## WORK TASK
From the data below, retype exactly the lines starting with the one that contains "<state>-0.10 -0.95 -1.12" and ending with the one that contains "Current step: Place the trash", both included.

Dataset records:
*** Begin section ***

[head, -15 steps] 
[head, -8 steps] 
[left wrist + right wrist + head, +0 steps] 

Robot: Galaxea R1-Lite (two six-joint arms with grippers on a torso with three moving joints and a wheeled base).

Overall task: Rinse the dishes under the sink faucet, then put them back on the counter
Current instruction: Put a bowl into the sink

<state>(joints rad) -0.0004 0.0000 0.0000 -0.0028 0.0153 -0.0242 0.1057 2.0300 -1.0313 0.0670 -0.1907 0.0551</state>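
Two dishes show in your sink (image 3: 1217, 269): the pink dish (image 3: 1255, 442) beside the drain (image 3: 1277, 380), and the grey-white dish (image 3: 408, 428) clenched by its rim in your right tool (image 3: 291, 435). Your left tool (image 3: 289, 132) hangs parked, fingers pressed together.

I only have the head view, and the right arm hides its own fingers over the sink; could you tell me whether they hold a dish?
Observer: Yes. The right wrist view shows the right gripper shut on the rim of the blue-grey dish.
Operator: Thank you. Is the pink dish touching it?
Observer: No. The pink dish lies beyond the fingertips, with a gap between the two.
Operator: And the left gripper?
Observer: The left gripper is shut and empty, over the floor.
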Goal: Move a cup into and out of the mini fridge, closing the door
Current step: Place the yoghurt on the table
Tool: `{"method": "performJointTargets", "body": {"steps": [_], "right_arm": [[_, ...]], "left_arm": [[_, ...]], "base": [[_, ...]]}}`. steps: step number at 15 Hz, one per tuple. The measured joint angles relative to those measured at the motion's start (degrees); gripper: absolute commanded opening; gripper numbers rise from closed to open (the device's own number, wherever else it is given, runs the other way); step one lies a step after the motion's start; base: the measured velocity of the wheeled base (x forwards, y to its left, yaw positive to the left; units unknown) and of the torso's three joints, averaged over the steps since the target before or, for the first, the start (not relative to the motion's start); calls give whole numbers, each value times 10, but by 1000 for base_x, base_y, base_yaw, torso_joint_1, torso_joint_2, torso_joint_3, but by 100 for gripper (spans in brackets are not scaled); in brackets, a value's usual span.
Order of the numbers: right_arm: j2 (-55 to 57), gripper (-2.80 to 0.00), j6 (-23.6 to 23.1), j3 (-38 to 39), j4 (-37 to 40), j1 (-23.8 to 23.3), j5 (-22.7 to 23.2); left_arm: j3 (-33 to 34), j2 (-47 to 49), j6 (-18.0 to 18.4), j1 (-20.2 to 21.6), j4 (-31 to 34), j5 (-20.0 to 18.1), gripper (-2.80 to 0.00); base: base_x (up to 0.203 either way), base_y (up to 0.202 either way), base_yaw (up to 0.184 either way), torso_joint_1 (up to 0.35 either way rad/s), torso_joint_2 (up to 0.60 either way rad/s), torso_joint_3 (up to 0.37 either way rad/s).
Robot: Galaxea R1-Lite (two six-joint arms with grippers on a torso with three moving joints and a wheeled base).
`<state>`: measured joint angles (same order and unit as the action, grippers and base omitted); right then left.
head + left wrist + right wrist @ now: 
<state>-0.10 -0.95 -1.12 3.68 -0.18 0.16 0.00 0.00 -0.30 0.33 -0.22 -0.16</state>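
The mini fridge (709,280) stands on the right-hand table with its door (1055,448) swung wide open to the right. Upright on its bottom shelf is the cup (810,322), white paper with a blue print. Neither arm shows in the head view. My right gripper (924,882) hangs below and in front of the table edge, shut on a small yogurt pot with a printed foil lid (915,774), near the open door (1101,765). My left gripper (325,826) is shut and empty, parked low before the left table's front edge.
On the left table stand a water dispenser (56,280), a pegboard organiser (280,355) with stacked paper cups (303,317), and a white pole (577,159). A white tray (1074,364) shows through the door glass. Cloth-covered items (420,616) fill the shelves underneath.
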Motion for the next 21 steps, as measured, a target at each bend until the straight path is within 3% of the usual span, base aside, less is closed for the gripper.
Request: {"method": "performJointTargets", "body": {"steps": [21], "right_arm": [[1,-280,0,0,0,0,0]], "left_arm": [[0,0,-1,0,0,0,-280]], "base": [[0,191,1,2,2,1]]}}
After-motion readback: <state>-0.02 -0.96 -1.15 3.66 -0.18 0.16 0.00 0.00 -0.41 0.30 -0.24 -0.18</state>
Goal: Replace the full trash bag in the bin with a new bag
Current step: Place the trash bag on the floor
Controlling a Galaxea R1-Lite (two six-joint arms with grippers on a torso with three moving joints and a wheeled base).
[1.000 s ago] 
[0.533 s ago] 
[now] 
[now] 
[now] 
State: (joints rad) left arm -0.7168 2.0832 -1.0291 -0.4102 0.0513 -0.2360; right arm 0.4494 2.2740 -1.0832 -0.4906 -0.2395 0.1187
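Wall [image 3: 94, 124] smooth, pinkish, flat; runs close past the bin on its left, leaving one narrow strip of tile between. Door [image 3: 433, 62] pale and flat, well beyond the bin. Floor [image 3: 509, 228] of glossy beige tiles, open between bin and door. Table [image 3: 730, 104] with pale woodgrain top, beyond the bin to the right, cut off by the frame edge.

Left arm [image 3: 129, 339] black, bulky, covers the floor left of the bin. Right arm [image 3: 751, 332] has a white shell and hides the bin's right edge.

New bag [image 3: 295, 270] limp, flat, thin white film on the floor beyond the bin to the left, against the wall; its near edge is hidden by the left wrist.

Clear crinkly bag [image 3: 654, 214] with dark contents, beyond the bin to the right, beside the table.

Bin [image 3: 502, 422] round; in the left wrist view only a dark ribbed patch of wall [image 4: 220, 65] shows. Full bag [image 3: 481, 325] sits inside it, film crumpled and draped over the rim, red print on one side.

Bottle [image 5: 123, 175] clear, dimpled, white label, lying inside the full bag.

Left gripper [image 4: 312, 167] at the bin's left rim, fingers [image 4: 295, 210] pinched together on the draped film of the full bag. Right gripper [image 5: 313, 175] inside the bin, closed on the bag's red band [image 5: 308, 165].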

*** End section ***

## FINISHED EXERCISE
<state>-0.10 -0.95 -1.12 3.68 -0.18 0.16 0.00 0.00 -0.30 0.33 -0.22 -0.16</state>
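The mini fridge (709,280) stands on the right-hand table with its door (1055,448) swung wide open to the right. Upright on its bottom shelf is the cup (810,322), white paper with a blue print. Neither arm shows in the head view. My right gripper (924,882) hangs below and in front of the table edge, shut on a small yogurt pot with a printed foil lid (915,774), near the open door (1101,765). My left gripper (325,826) is shut and empty, parked low before the left table's front edge.
On the left table stand a water dispenser (56,280), a pegboard organiser (280,355) with stacked paper cups (303,317), and a white pole (577,159). A white tray (1074,364) shows through the door glass. Cloth-covered items (420,616) fill the shelves underneath.
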Motion for the next 21 steps, as measured, a target at each bend until the straight path is within 3% of the usual span, base aside, less is closed for the gripper.
Request: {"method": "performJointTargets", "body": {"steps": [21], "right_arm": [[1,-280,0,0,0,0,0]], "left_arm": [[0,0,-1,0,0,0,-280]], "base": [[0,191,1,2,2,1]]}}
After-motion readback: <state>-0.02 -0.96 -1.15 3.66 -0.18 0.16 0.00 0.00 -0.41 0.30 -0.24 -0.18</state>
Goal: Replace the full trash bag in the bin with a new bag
Current step: Place the trash bag on the floor

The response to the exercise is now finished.